At the same time, independents seem to be rapidly solidifying against Trump and by extension, Republicans, after taking a softer view at the outset of the year following the GOP tax cut. Whatever judgment independent voters were reserving earlier this year, they now appear to be rendering harsher conclusions in poll after poll.
In a CNN poll this week, Trump's approval rating among independents plummeted 16 points to 31 percent, down from 47 percent last month. Surely, that dramatic dip is an outlier but the basic trend is consistent. Two other polls this week from Washington Post-ABC News and Quinnipiac put independent support for Trump at 35 percent and 36 percent respectively.That's largely the reason Trump's approval ratings of late have been dragging to the point where he's finally fallen below 40 percent in 538's aggregate.
Remember, part of the reason Trump managed to win office is because independents broke toward him in the final days of the 2016 election. If we are to believe the exit polls, independent voters favored him over Hillary Clinton by 4 points, 46-42 percent. But now sagging support among independents has attached to GOP lawmakers, who have done almost nothing at all to separate themselves from him. That's at least part of why the generic ballot is trending upward for Democrats right now as Republican numbers flatline.
"Republicans have not only been fairly silent in opposition to the president, but they've been driving very hard in the Senate when it comes to his Supreme Court nominee," explained Lee Miringoff, director of the Marist Institute for Public Opinion. "Congressional Republicans are buying into Trump for November. In terms of brand, they look totally in lockstep with the president — and that has become extremely clear to voters."
As Trump polarizes the electorate at historic rates, the priorities of independent voters are simultaneously coming in closer alignment to those of Democrats.
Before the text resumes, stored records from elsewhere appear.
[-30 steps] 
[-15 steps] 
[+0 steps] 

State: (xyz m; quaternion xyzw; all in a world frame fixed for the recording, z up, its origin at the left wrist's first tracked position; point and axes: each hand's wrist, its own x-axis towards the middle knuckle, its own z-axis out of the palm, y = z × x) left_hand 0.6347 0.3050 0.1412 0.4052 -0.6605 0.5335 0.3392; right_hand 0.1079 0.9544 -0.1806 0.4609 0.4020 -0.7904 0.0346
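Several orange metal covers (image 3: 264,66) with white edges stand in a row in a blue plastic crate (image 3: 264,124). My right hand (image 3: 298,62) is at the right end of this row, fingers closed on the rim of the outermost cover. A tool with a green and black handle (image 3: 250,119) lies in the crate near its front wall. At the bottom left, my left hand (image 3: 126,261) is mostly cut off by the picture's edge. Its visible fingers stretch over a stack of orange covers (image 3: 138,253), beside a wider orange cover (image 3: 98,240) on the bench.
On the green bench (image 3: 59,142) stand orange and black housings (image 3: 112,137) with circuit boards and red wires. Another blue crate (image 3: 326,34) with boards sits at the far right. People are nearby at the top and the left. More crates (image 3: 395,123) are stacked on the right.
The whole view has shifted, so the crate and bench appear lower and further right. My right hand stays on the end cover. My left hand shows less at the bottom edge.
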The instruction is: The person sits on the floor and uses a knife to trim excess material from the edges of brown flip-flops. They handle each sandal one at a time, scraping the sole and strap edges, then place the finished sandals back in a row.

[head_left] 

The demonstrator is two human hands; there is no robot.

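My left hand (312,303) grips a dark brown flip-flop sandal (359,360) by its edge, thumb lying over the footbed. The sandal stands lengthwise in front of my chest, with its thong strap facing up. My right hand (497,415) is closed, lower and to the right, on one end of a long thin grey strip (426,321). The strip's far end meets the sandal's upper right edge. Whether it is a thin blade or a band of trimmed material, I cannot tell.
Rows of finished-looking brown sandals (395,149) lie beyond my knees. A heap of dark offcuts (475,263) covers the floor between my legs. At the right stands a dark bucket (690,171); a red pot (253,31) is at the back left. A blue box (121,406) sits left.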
As I noted earlier this week, the two demographics are almost in lockstep on health care and corruption being their top two priorities this fall. They also tend to be closer in their views of issues like the Russia probe. A Quinnipiac poll this week found that Americans think Robert Mueller is conducting the investigation fairly, 55-32 percent. Strong majorities of independents (55 percent) and Democrats (77 percent) agree with that while only 30 percent of Republicans say the same.
In a CNN poll, support for Trump’s impeachment rose to 47 percent, up from 42 percent in June.
That increase comes almost entirely among independents -- 48% now say the President ought to be impeached, up from 38% in June -- who have also soured on Trump's job performance generally.
Still, Republican support for impeachment sits at just 8 percent.
More and more, the Republican party is adrift on the important issues of the day. Congressional Republicans' staunch fealty to Trump—who is frankly supremely offensive, corrupt, and incompetent—has whittled the party into a fine point, small and intensely focused but disastrously ill-equipped to win elections on a large scale.
"People like to say, 'Oh, everyone’s so divided right now,' but I don’t think that’s the case," said Richard Czuba of the Lansing, MI-based Glengariff Group. "Democrats and independents are viewing these issues similarly, and it’s in fact the Republican base that’s viewing issues differently than everyone else."
Neither major party in this country can win elections without a coalition of voters, Republicans seem to have forgotten that. And as small as Trump's coalition was when he eked out an unlikely victory in 2016, it's practically nonexistent as we head into the final weeks of the midterms.
So on Nov. 6, get out there and vote like you mean it!